More than that, though, I found it interesting because of how it touched upon our discussion. That is, this Shi's fellow seems a product of China's unique set of economic policies. Low wages. Little in the way of labor standards. Heavy government subsidies to open his factories. Tougher energy regulations (though poorly enforced) than America's. Combined with China's energy crunch, Shi's success is likely not to be unique or to wane.

If renewable energy is indeed, as Friedman believes, the "growth industry of the 21st century," America will have to find a way to duplicate it ... either via market forces, government action, or some combination.
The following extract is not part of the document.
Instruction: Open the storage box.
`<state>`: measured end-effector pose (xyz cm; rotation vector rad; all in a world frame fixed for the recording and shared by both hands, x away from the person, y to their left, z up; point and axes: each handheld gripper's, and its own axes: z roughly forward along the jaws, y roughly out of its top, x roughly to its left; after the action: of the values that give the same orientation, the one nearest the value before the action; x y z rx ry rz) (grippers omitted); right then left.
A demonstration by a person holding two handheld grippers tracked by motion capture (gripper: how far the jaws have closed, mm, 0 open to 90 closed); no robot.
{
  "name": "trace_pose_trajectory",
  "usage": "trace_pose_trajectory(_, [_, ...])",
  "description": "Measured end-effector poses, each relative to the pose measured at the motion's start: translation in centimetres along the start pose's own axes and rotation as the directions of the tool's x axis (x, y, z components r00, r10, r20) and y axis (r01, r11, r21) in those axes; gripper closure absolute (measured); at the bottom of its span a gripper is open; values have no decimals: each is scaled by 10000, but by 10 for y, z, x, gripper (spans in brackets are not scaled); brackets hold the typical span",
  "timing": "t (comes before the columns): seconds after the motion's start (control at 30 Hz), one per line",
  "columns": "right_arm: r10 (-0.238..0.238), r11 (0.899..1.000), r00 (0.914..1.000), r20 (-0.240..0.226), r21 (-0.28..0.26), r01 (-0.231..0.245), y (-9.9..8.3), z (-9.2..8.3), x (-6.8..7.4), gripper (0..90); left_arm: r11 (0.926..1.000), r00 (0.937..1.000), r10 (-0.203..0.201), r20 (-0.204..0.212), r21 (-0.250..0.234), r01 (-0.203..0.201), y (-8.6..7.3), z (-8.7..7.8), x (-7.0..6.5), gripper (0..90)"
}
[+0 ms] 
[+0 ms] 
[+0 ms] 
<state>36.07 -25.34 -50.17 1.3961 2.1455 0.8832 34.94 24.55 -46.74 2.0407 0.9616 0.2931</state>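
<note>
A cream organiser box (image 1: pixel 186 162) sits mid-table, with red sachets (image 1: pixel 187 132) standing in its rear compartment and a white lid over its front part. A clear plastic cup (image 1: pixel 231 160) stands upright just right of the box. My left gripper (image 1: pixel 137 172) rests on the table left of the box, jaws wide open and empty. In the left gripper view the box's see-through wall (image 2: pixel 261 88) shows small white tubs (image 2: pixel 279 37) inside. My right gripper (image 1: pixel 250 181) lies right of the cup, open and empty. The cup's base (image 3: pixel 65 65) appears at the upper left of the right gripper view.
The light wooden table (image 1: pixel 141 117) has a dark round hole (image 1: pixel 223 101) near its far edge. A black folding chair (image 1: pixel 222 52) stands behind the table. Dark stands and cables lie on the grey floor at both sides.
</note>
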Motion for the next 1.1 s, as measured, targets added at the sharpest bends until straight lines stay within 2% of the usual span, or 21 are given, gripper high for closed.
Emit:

Incidentally, shares for Shi's Suntech Power went up 4% on the NYSE today after this column ran. The Friedman bump might just be as big as the Colbert bump

1 comment:

Editor said...

Fascinating, but I can't help but feel like China is merely window-dressing. Communists/Authoritarians have little incentive to actually improve the environment; a quick scan of the rate at which China is rolling out new cars tells you more than a single venture capitalist's PR stunt. China's air quality sucks because of the number of low-quality cars that may be cheap but sure aren't clean and China's water sucks because of dumps, spills, and a lack of incentive to keep it clean. Despite glacial-speed reforms, I don't see any indicators to suggest China cares/has the capacity to do something like this. Green is cute, hip, and flashy in the West, but Red is still the only color of consequence in the Worker's Paradise.